[Collection entries]
■ ■ ■ ■ ■
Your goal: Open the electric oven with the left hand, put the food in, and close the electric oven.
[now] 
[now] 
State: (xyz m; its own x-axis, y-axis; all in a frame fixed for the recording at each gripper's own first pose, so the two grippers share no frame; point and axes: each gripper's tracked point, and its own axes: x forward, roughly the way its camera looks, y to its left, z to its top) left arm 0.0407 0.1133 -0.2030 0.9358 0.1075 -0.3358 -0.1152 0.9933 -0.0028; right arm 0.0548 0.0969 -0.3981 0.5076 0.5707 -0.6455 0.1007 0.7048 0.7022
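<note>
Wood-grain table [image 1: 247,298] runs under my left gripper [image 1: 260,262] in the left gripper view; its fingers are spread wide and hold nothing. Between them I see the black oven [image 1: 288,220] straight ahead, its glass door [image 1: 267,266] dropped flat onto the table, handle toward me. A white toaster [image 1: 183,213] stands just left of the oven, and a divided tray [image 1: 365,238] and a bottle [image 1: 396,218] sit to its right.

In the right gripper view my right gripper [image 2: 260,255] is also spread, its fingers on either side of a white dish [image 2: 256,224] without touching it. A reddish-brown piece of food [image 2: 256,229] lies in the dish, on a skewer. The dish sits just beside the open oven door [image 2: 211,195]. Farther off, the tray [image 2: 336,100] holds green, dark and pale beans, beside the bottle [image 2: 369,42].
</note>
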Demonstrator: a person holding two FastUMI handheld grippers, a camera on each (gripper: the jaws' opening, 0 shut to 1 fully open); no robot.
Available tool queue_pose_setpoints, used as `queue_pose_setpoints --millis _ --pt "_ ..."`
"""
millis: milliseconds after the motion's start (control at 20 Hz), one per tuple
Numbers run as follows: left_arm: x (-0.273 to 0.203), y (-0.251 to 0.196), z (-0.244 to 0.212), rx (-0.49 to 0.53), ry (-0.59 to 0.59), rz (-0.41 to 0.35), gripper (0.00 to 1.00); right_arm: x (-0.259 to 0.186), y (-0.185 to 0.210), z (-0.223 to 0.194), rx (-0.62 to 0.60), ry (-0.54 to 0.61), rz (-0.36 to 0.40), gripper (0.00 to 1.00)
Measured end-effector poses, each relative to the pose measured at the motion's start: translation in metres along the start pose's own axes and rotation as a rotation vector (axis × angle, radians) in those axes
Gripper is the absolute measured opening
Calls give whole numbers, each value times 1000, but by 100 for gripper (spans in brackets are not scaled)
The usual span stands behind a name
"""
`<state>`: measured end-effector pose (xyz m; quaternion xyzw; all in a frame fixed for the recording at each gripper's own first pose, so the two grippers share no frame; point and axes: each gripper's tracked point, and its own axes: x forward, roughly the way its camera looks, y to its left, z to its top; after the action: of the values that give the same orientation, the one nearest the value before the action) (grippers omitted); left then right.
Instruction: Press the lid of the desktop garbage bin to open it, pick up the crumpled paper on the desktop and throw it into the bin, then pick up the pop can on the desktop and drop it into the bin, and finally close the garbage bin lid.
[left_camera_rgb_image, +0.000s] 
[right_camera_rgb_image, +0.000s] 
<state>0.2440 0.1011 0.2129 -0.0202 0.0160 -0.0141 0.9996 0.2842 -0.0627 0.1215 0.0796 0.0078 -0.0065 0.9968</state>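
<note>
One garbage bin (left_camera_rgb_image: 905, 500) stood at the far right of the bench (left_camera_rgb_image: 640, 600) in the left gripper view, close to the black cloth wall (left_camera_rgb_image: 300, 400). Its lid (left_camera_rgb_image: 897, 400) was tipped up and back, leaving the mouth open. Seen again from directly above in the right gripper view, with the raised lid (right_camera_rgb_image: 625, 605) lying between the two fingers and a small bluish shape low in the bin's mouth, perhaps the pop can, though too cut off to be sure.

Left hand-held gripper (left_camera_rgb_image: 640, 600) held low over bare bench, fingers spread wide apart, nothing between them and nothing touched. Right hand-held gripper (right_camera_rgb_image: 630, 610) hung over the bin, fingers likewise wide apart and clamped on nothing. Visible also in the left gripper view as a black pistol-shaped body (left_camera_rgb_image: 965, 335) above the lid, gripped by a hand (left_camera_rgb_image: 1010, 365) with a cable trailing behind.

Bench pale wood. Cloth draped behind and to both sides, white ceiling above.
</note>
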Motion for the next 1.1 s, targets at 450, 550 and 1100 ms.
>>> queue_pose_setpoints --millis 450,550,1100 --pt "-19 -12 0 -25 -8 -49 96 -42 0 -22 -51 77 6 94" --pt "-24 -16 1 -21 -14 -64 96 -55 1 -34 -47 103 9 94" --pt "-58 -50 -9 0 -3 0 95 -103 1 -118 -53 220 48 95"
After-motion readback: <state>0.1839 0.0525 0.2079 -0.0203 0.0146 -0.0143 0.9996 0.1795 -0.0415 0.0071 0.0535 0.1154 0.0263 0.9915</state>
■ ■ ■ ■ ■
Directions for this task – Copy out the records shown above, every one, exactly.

Result of this exercise –
Your goal: Open the electric oven with the left hand, put the food in, and close the electric oven.
[now] 
[now] 
State: (xyz m; its own x-axis, y-axis; all in a frame fixed for the recording at each gripper's own first pose, so the two grippers share no frame; point and axes: each gripper's tracked point, and its own axes: x forward, roughly the way its camera looks, y to its left, z to its top) left arm 0.0407 0.1133 -0.2030 0.9358 0.1075 -0.3358 -0.1152 0.9933 -0.0028; right arm 0.0548 0.0969 -0.3981 0.5076 0.5707 -0.6455 0.1007 0.7048 0.7022
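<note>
Wood-grain table [image 1: 247,298] runs under my left gripper [image 1: 260,262] in the left gripper view; its fingers are spread wide and hold nothing. Between them I see the black oven [image 1: 288,220] straight ahead, its glass door [image 1: 267,266] dropped flat onto the table, handle toward me. A white toaster [image 1: 183,213] stands just left of the oven, and a divided tray [image 1: 365,238] and a bottle [image 1: 396,218] sit to its right.

In the right gripper view my right gripper [image 2: 260,255] is also spread, its fingers on either side of a white dish [image 2: 256,224] without touching it. A reddish-brown piece of food [image 2: 256,229] lies in the dish, on a skewer. The dish sits just beside the open oven door [image 2: 211,195]. Farther off, the tray [image 2: 336,100] holds green, dark and pale beans, beside the bottle [image 2: 369,42].
</note>
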Demonstrator: a person holding two FastUMI handheld grippers, a camera on each (gripper: the jaws' opening, 0 shut to 1 fully open); no robot.
Available tool queue_pose_setpoints, used as `queue_pose_setpoints --millis _ --pt "_ ..."`
"""
millis: milliseconds after the motion's start (control at 20 Hz), one per tuple
Numbers run as follows: left_arm: x (-0.273 to 0.203), y (-0.251 to 0.196), z (-0.244 to 0.212), rx (-0.49 to 0.53), ry (-0.59 to 0.59), rz (-0.41 to 0.35), gripper (0.00 to 1.00); right_arm: x (-0.259 to 0.186), y (-0.185 to 0.210), z (-0.223 to 0.194), rx (-0.62 to 0.60), ry (-0.54 to 0.61), rz (-0.36 to 0.40), gripper (0.00 to 1.00)
Measured end-effector poses, each relative to the pose measured at the motion's start: translation in metres along the start pose's own axes and rotation as a rotation vector (axis × angle, radians) in those axes
Gripper is the absolute measured opening
Calls give whole numbers, each value times 1000, but by 100 for gripper (spans in brackets are not scaled)
The usual span stands behind a name
"""
`<state>`: measured end-effector pose (xyz m; quaternion xyzw; all in a frame fixed for the recording at each gripper's own first pose, so the two grippers share no frame; point and axes: each gripper's tracked point, and its own axes: x forward, roughly the way its camera looks, y to its left, z to its top; after the action: of the values that give the same orientation, the one nearest the value before the action) (grippers omitted); left then right.
Instruction: Press the lid of the desktop garbage bin to open it, pick up the crumpled paper on the desktop and throw it into the bin, then pick up the pop can on the desktop and drop it into the bin, and finally close the garbage bin lid.
[left_camera_rgb_image, +0.000s] 
[right_camera_rgb_image, +0.000s] 
<state>0.2440 0.1011 0.2129 -0.0202 0.0160 -0.0141 0.9996 0.2842 -0.0627 0.1215 0.0796 0.0078 -0.0065 0.9968</state>
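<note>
One garbage bin (left_camera_rgb_image: 905, 500) stood at the far right of the bench (left_camera_rgb_image: 640, 600) in the left gripper view, close to the black cloth wall (left_camera_rgb_image: 300, 400). Its lid (left_camera_rgb_image: 897, 400) was tipped up and back, leaving the mouth open. Seen again from directly above in the right gripper view, with the raised lid (right_camera_rgb_image: 625, 605) lying between the two fingers and a small bluish shape low in the bin's mouth, perhaps the pop can, though too cut off to be sure.

Left hand-held gripper (left_camera_rgb_image: 640, 600) held low over bare bench, fingers spread wide apart, nothing between them and nothing touched. Right hand-held gripper (right_camera_rgb_image: 630, 610) hung over the bin, fingers likewise wide apart and clamped on nothing. Visible also in the left gripper view as a black pistol-shaped body (left_camera_rgb_image: 965, 335) above the lid, gripped by a hand (left_camera_rgb_image: 1010, 365) with a cable trailing behind.

Bench pale wood. Cloth draped behind and to both sides, white ceiling above.
</note>
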Motion for the next 1.1 s, targets at 450, 550 and 1100 ms.
>>> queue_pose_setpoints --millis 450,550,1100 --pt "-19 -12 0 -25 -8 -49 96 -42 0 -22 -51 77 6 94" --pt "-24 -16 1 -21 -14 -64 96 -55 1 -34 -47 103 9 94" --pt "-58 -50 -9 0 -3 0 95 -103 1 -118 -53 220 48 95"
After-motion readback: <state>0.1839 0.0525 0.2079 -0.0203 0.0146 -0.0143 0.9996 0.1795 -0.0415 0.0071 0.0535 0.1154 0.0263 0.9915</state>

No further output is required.